The film opens with the announcement of his uncle's death, and a misunderstanding with their solicitor Robin (Leslie Philips) led them to believe they inherited a fortune. The name of the town is Slowborough and we know from the get-go a town with such a name wouldn't be Monte Carlo, we'd even suspect it's the kind of godforsaken places where the train stops once every four Thursdays. Naturally, the arrival is one disillusion after another, the town is neighbored by a glue factory (inspiring McKenna quite the lousy but irresistible pun) and the cinema they inherited from isn't the pompously named 'The Grand' but the decrepit Bijou named 'the fleapit'.

To make things even worse, the unfittingly named Bijou is standing next to two railway bridges who create micro-earthquakes every time a train passes and the Grand's owner, the pragmatic Mr. Hardcastle (Francis De Wolff) only offers five hundred pounds to buy them out and build a car park, the late Uncle was offered ten times the price so Matt and Jean have an idea of how screwed they are. This is one of these hopeless situations that only need extra characters to spice them up and there come the long-time employees: Mrs. Fazackalee (Margaret Rutherford) the cashier, bookkeeper and mistress; Mr. Quill (Sellers), the projectionist with a drink problem; and Old Tom (Bernard Miles) the doorkeeper and usher with a strange habit to overhear everyone's conversations.

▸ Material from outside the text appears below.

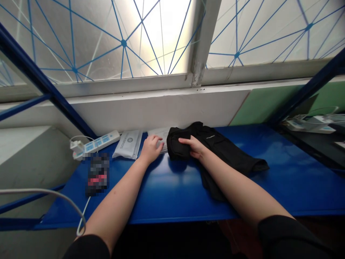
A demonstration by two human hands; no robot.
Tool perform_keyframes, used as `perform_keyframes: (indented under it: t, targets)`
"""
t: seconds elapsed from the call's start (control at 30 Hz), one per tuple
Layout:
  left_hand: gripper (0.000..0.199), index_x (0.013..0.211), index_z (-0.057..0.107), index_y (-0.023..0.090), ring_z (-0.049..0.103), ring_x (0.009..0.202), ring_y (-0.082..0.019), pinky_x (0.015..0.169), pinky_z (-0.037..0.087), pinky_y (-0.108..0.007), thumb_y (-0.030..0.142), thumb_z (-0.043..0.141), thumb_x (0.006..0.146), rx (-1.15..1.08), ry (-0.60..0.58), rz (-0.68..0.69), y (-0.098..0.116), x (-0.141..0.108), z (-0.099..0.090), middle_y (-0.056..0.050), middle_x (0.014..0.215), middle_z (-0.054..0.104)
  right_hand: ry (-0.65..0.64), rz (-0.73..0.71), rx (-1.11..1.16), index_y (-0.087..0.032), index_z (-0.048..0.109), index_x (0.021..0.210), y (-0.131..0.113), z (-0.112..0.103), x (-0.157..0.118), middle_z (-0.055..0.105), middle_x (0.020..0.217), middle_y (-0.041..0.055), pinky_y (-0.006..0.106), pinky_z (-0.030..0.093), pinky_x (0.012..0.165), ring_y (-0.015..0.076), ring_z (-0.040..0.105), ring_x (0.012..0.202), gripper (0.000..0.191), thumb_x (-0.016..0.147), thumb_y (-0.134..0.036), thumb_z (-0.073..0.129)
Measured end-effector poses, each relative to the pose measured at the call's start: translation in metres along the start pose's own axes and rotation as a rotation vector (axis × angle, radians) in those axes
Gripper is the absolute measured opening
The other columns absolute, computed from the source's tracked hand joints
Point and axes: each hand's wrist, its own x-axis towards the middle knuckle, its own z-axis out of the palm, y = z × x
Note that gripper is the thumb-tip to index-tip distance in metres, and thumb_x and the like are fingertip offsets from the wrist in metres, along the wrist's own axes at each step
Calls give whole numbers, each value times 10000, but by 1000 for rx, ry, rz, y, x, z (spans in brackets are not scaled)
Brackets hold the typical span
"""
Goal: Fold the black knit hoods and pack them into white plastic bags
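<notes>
White cable nearest, well left of left grip; another end runs up to a dark pixelated object, details unreadable. Blue bench, shiny bare top below both grips. Black cloth lies right of right grip, partly under the forearm; long axis slants from beyond the grip out to the right and nearer, one flap hanging toward the near edge. Right grip holds black pouch, thumb on top, other fingers mostly hidden; pouch's rounded end points left, toward left grip. Contents not visible; can't tell if joined to the cloth. Left grip moderately wide, fingers curled, thumb apart, over the edge of a pale packet; contact unclear. Printed packet just left of it, contents hidden. Power strip farther left, white plug in. Beyond grips: white wall, then patterned window.
</notes>
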Motion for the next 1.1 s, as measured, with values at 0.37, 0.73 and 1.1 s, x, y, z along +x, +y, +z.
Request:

Hardly the winning team and yet it's the very delight of the film to follow the attempts of the young couple to get people see the last Western attraction. And when you can't compete with the big players, the only thing left is to use your cons as pros: the shaking of the ground caused by the train becomes rather timely when it coincides with a stagecoach attack and gives the show the edge of a Disneyland attraction, and provides one of the film's funniest moment with Sellers trying to keep in place a machinery that is ready to burst into pieces, the troubles with the heating system make for quite a unique experience when characters on the screen are wandering in the desert and sometimes, more "artisanal" solutions are found such as the curves of Marlene (June Cunningham) to sell ice creams, an occasion to remember a time where you wouldn't worry emptying your popcorn box before the film begins.

And so viewers are allowed to appreciate the revival of the old cinema, the businessman raising his offer and the semi-successes met with a more-or-less forgiving crowds, until money cease to be the point and as viewers, we're as enchanted to rediscover the charm of what it meant to be going to the movies, and for all the unpretentiousness of this film, its funny little script from William Rose and John Elridge, the story aged like wine, in a time where streaming platforms have killed the film-going experience. In spirit, this is one of the delightful British comedy gems that put Sellers in the map but it's also a companion piece to many films that pay tribute to moviegoing such as "The Last Picture Show", "Cinema Paradiso" or the "Purple Rose of Cairo", the Bijou becomes one of these places that say something about going to the movie, a place without comfort, pretension and all, but a place with memories, soul, and everything to please a movie lover.